Title: Stealing Thunder
Author: Alina Boyden
Publication Date: May 12, 2020
Genres: Epic Fantasy
Shelves: Female-fronted, female-authored, transgender
As the first adult fantasy novel with a trans woman main character, written by a trans woman author, ever to be published by a mainstream press in the United States, I had high hopes for Stealing Thunder. I didn’t just want it to be good, I needed it to be good, to set the example, and to open the shelves for more books like it. Yeah, I put some pretty heavy expectations on Alina Boyden, but she delivered a book I feel like I’ve been waiting my entire life to read. This was absolutely amazing.
Born to wealth and power as a Crown Prince, Razia Khan gave up everything to be true to her feminine soul. She ran away from home, away from the scorn and the abuse, to become a hijra. With a social standing below that of the most debased laborer, and a death sentence waiting should her past be revealed, she has still found happiness with her dera (house).
Let me pause there for a moment. Razia, Sakshi, and Lakshmi are women with personalities, backstory, and depth. They are characters you want to read about, people you come to care for very easily, and their found-family dynamic is fantastic. They are all hijra, with their own stories to tell, possessed of a strength that you cannot help but admire. Arjun, the dashing fairy tale Prince who captures Razia’s heart is perhaps a little too perfect, but one can hardly begrudge the Princess her Prince. Even Karim, the cruel, mocking, abusive monster from Razia’s past, proves to have some interesting facets, with a character arc that genuinely surprised me.

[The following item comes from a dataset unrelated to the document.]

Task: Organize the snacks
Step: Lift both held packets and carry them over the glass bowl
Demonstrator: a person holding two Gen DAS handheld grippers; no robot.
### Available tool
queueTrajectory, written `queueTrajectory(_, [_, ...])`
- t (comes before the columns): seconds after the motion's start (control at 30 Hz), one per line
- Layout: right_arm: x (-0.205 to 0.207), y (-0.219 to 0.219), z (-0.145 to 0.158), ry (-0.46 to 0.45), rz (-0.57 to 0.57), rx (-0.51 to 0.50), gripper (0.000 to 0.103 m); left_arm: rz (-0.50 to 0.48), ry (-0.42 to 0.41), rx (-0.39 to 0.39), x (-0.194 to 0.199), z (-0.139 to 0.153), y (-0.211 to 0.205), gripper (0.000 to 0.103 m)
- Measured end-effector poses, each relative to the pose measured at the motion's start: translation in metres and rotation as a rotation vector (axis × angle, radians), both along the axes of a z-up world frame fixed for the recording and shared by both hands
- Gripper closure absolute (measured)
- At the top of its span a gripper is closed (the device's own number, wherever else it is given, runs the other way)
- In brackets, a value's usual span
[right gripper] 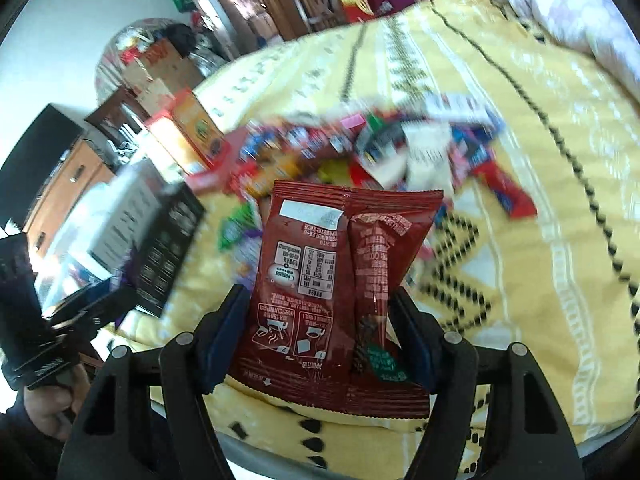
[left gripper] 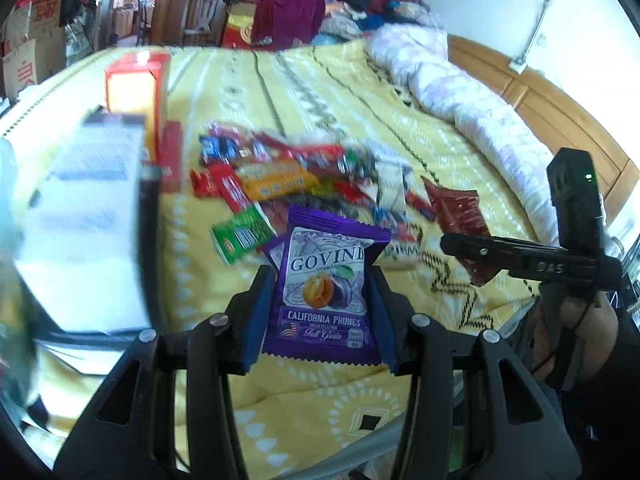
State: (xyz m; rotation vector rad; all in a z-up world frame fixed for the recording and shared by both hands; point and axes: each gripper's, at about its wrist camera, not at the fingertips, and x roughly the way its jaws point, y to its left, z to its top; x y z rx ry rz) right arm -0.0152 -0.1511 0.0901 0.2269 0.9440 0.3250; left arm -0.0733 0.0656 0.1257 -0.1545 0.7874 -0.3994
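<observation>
- Jaws, left gripper point(left gripper: 324, 304): pinching my purple prune packet point(left gripper: 325, 292) by its side edges, clear above the bed point(left gripper: 460, 148).
- Right gripper point(right gripper: 320, 336): jaws clamp the red sachet point(right gripper: 340, 292), label upright.
- Snack pile point(left gripper: 304, 176): unsorted mid-bed, near the boxes point(left gripper: 132, 92), probably my sorting bins.

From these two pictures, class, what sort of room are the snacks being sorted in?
Most likely a lived-in bedroom: the snack pile lies on a yellow patterned bedspread, a rolled quilt rests against a wooden headboard, and clothes are heaped behind.
</observation>
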Motion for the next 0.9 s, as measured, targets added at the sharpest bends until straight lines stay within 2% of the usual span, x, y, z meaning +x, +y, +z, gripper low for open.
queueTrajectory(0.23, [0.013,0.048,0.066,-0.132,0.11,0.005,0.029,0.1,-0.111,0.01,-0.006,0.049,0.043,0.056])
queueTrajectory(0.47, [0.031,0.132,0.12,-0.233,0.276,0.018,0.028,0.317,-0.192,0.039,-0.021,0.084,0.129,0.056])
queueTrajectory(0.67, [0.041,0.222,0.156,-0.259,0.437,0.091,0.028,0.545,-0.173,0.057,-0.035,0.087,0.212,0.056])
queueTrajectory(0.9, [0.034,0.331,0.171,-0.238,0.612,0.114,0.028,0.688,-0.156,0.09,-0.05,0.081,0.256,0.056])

In terms of setting and world-building, this is very much a desert fantasy, inspired by the history and culture of South Asia. That means there’s a learning curve with the language and terminology, but I found it very easy to pick up on (there is a Glossary at the back). What shifts it from historical fantasy to epic fantasy, however, is the colorful dragons – or, more properly, the zahhaks. These are fantastic creatures, with the different breeds having the power of fire, ice, or acid. Sultana, the zahhak that Razia had to leave behind, is a character herself, and watching these magnificent beasts being flown in battle is simply breathtaking.
The romance between Razia and Arjun is definitely a major part of the story, and the way in which he loves her as a woman, accepts her as hijra, and defends her as a Princess is glorious. While he has a lot to do with creating the opportunity, Razia deserves the credit for empowering herself and standing up to those who would ignore her, shun her, and discard her. She repeatedly proves herself, demonstrating incredible bravery, and manages to become a true heroine, a warrior Princess, even while still being a proud hijra. Her story arc takes her from daring scenes of thievery, to tense scenes of politics and strategy, to exhilarating scenes of battle.
The worst part of Stealing Thunder was that it had to end. I kept looking at the page numbers left, knowing Razia’s story was almost done, and I didn’t want to leave her or her world. Fortunately, there is a very brief tease of a sequel at the end, and that makes me very happy indeed.
Rating: ♀ ♀ ♀ ♀ ♀
My sincere thanks to the publisher for sending me an ARC in exchange for an honest review.